■ Work required ■
Here are records with pictures in them. Copy all of them exactly and leave the pictures out.

■ The data ■
==========

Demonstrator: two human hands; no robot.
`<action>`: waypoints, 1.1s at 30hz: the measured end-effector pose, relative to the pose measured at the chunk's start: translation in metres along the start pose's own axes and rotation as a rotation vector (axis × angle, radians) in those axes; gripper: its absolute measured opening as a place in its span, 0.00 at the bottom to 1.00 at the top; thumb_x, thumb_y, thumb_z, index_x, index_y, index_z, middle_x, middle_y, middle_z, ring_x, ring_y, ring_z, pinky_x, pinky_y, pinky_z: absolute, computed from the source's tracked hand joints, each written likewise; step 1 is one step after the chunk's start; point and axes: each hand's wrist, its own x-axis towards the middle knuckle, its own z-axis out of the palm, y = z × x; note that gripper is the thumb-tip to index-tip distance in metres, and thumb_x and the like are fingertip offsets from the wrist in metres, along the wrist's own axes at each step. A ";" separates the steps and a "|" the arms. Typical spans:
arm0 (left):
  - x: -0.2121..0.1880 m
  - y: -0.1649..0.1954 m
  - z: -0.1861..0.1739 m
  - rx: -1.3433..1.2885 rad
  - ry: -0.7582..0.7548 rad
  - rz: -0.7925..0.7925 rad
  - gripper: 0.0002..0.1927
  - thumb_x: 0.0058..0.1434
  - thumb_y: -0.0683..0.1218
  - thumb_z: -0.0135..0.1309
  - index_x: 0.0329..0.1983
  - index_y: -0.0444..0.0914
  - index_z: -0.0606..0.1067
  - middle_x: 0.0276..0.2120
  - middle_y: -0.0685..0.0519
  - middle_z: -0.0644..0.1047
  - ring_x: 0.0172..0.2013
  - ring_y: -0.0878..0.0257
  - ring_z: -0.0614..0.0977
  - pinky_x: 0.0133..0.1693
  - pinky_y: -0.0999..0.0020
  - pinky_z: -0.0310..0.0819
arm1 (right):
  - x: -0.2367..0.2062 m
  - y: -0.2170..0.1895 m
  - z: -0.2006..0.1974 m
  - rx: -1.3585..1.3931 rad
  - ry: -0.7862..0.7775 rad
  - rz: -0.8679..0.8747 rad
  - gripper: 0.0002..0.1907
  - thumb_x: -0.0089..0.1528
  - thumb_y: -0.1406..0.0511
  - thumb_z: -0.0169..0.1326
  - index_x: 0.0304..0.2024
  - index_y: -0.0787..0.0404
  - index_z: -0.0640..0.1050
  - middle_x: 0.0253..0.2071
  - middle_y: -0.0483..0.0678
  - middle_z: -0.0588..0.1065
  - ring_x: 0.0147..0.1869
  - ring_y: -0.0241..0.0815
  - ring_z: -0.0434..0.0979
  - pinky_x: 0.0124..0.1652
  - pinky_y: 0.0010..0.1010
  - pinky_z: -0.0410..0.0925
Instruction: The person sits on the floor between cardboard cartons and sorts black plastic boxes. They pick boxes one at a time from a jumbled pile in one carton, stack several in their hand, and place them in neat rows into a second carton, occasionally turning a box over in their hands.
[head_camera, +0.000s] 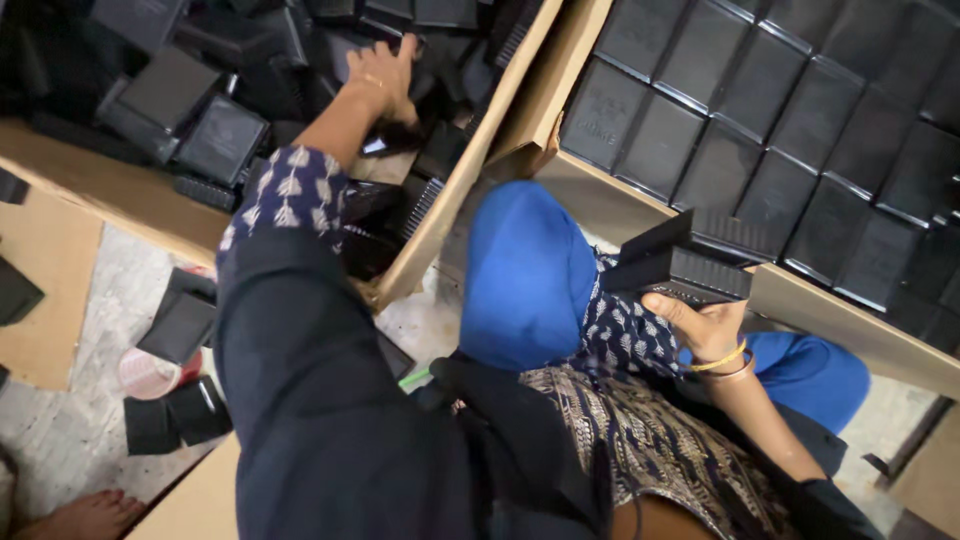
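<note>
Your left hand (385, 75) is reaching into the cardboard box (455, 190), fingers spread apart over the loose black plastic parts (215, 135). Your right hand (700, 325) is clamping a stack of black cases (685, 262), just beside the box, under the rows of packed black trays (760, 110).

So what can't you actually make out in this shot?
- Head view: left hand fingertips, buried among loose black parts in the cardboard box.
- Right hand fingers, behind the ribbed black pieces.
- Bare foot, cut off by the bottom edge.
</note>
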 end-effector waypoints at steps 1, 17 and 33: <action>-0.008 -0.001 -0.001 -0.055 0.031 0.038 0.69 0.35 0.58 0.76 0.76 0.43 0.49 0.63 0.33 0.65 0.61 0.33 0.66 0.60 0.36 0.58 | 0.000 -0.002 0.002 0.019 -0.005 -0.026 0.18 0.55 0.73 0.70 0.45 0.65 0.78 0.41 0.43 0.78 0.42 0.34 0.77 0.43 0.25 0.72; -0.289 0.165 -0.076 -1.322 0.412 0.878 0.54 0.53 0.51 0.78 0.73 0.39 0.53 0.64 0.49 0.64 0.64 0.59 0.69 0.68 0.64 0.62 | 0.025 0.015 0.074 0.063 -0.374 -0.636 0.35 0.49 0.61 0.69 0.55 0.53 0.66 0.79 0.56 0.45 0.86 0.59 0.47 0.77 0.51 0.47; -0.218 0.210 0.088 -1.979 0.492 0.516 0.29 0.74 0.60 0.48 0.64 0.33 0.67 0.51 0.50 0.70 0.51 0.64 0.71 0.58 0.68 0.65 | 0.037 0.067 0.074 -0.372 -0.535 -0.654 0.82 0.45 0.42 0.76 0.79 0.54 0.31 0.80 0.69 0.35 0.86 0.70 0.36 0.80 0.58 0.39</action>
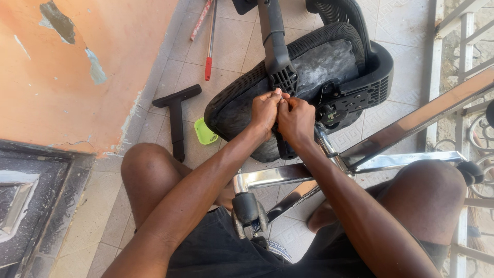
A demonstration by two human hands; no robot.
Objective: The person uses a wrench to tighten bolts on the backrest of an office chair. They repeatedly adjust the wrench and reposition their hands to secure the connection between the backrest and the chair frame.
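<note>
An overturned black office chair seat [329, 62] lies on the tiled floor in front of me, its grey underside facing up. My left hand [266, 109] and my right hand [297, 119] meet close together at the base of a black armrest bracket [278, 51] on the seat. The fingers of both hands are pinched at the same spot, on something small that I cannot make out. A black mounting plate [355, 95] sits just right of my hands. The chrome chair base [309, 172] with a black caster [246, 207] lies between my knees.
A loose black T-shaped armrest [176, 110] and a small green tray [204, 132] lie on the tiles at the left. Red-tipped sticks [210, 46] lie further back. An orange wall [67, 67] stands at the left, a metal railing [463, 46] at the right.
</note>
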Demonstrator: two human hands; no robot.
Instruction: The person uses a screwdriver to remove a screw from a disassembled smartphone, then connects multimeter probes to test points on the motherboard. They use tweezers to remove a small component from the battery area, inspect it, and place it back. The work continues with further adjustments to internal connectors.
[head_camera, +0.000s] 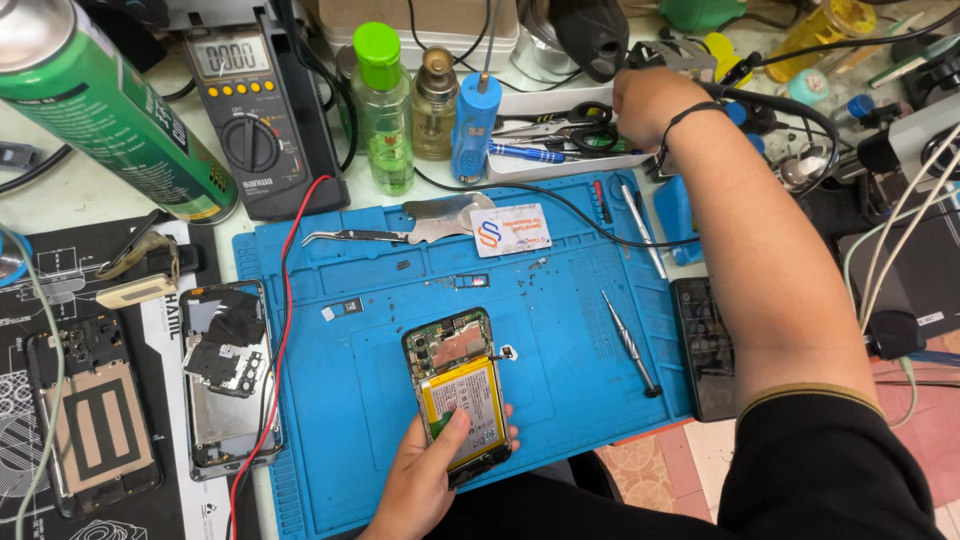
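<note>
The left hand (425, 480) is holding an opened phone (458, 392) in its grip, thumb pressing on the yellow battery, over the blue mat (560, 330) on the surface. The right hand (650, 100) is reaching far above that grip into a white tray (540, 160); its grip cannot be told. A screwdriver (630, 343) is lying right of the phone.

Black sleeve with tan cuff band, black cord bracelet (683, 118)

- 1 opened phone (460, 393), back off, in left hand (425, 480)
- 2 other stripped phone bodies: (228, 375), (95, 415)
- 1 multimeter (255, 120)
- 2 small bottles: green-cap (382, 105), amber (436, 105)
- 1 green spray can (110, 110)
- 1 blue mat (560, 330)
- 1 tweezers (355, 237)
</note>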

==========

■ Response to this task ■
Demonstrator: two human hands; no robot.
`<action>`: waypoints, 1.1s at 30hz: the measured end-effector pose, relative to the pose measured at the chunk's start: translation in metres along the start pose's own axes and rotation as a rotation vector (axis × angle, radians) in those axes; gripper: its absolute measured opening as a place in its span, 0.00 at the bottom to 1.00 at the top; thumb_x, thumb_y, thumb_z, index_x, index_y, index_z, middle_x, middle_y, middle_z, ring_x, ring_y, ring_z, pinky_x, pinky_y, pinky_z: absolute, computed from the source's tracked hand joints, each written likewise; step 1 is one step after the chunk's start; point and axes: each hand's wrist, its own x-axis towards the middle knuckle, its own z-axis out of the palm, y = z × x; note that gripper is the thumb-tip to index-tip distance in metres, and thumb_x and the like are fingertip offsets from the wrist in metres, along the wrist's own axes at each step. A ";" separates the steps and a "|" the arms. Typical spans:
arm0 (left):
  - x: -0.2121..0.1880 m
  - y: -0.1649..0.1954 m
  - z: -0.1861..0.1739 m
  - rx: -1.3433..1.2885 rad
  - ry: -0.7582..0.7548 rad
  - rz: -0.7925..0.7925 rad
  - gripper: 0.0002..0.1927
  - thumb_x: 0.0058..0.1434
  - thumb_y: -0.0683..0.1218
  - thumb_z: -0.0135..0.1309
  - index_x: 0.0329..0.1983
  - index_y: -0.0444..0.0914
  - index_z: -0.0606..0.1067
  - middle_x: 0.0276..0.2120
  - middle_y: -0.0685..0.0519
  - middle_z: -0.0644..0.1047
  - ring_x: 0.0172..0.2013
  - ring_y: -0.0878..0.0257
  - ring_z: -0.0614..0.0977
  - pinky_x: 0.0133..0.1693
  - pinky_y: -0.0999..0.0020
  - pinky_z: -0.0310..0.0819
arm1 (right):
  - x: -0.2367..0.2062 m
  - y: -0.2170..0.1895 m
  - z: -0.2006..0.1974 m
  - rx: -1.3585..1.3931 rad
  - ry: -0.7862..0.7775 rad
  - rz: -0.8679..0.8747 rad
  - gripper: 0.0002..0.1907
  - thumb_x: -0.0089..0.1528
  - thumb_y: -0.1406..0.0511
  - thumb_z: -0.0169..0.1326
  - index_x: 0.0304..0.2024
  - index_y: -0.0787..0.0404
  - index_z: -0.0640..0.1050
  - middle_x: 0.0253..0.2071
  - middle_y: -0.0483..0.0678
  - middle_z: -0.0588..0.1065
  - ring_x: 0.0147..0.1869
  - ring_y: -0.0241..0.0815
  - ring_z: -0.0434..0.0979
  - pinky_x: 0.0124..0.1652
  - pinky_y: 0.0010..0.1010
  - pinky_z: -0.0410..0.0925
Instruction: The person sits on the floor between cardboard cartons and sorts black plastic boxes. They pick boxes one at a time from a jumbled pile in one carton, stack several in their hand, and place them in neat rows into a second carton, occasionally turning a box over in their hands.
[head_camera, +0.000s] 
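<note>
Your left hand (385, 75) is reaching into the cardboard box (455, 190), fingers spread apart over the loose black plastic parts (215, 135). Your right hand (700, 325) is clamping a stack of black cases (685, 262), just beside the box, under the rows of packed black trays (760, 110).

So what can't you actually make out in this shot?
- Head view: left hand fingertips, buried among loose black parts in the cardboard box.
- Right hand fingers, behind the ribbed black pieces.
- Bare foot, cut off by the bottom edge.
</note>
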 end-effector waypoints at steps 1, 17 and 33: <action>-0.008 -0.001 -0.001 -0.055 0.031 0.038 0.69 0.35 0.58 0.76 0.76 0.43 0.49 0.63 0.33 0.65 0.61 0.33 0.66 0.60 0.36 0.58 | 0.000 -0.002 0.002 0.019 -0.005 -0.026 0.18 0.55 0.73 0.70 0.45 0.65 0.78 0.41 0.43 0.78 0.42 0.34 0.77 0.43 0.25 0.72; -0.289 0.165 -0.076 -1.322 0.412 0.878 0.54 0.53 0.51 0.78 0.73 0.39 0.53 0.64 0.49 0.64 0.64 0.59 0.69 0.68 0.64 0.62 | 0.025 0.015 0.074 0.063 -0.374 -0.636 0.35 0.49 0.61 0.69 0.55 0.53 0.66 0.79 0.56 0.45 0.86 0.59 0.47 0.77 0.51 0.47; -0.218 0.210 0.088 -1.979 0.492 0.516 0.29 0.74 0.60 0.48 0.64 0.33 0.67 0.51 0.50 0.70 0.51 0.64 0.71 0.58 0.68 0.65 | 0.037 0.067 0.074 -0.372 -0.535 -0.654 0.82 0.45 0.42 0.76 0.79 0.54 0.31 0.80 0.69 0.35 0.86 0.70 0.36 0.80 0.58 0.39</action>
A demonstration by two human hands; no robot.
Objective: The person uses a wrench to tighten bolts on the backrest of an office chair. They repeatedly adjust the wrench and reposition their hands to secure the connection between the backrest and the chair frame.
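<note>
An overturned black office chair seat [329, 62] lies on the tiled floor in front of me, its grey underside facing up. My left hand [266, 109] and my right hand [297, 119] meet close together at the base of a black armrest bracket [278, 51] on the seat. The fingers of both hands are pinched at the same spot, on something small that I cannot make out. A black mounting plate [355, 95] sits just right of my hands. The chrome chair base [309, 172] with a black caster [246, 207] lies between my knees.
A loose black T-shaped armrest [176, 110] and a small green tray [204, 132] lie on the tiles at the left. Red-tipped sticks [210, 46] lie further back. An orange wall [67, 67] stands at the left, a metal railing [463, 46] at the right.
</note>
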Demonstrator: two human hands; no robot.
Instruction: The person uses a screwdriver to remove a screw from a disassembled smartphone, then connects multimeter probes to test points on the motherboard. They use tweezers to remove a small component from the battery area, inspect it, and place it back. The work continues with further adjustments to internal connectors.
[head_camera, +0.000s] 
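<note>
The left hand (425, 480) is holding an opened phone (458, 392) in its grip, thumb pressing on the yellow battery, over the blue mat (560, 330) on the surface. The right hand (650, 100) is reaching far above that grip into a white tray (540, 160); its grip cannot be told. A screwdriver (630, 343) is lying right of the phone.

Black sleeve with tan cuff band, black cord bracelet (683, 118)

- 1 opened phone (460, 393), back off, in left hand (425, 480)
- 2 other stripped phone bodies: (228, 375), (95, 415)
- 1 multimeter (255, 120)
- 2 small bottles: green-cap (382, 105), amber (436, 105)
- 1 green spray can (110, 110)
- 1 blue mat (560, 330)
- 1 tweezers (355, 237)
</note>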

Nothing else belongs in this output.